Jill signalled Gabriel's radio with her own, and stepped away from the window, into the grass. She made a quiet call for police assistance and waited for her partner. She watched him jog silently from around the back of the building.
'I've called for backup,' she whispered, playing the torch beam over the window and back down to the glass below to show him what she'd found.
He nodded.
It was not difficult to gain a toehold in the red brick wall for the one step-up needed to reach the window. The frame was clear of glass. Jill pulled herself in after Gabriel. As she'd guessed, the room was a laundry. A tiny one. These houses were all designed by men, Jill couldn't help but think, in the days when a male would never wash a shirt or cook a meal. She and Gabriel stood face to face in the darkness. Their breathing was the only sound she could hear.
'We should do this together,' he whispered.

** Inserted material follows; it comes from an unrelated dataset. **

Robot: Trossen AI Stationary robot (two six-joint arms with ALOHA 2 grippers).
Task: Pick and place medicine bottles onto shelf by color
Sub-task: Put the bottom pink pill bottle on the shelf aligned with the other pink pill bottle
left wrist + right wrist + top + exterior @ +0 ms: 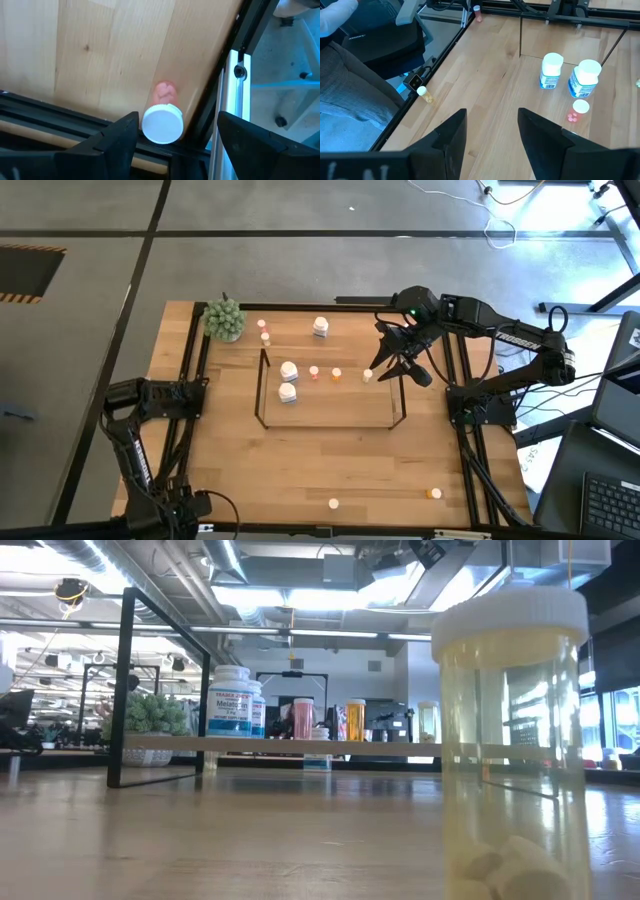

'No time,' she said. The blood-spattered walls from the house in Capitol Hill filled her vision, and she felt compelled to move quickly. What if he's in here? What if they're still alive?
She couldn't decide whether the look Gabriel gave her was of relief or doubt, but he nodded, and they moved out of the room.
'I'll take downstairs,' he whispered.
Jill kept her back to the wall as she made her way to the grand staircase in the centre of the loungeroom. Cutter had no firearm offences on his sheet, but that meant nothing – he had access to the nine guns from the Capitol Hill robbery. She ran lightly up the stairs with her heart in her mouth, bolted to the cover of a wall and squatted in a crouch.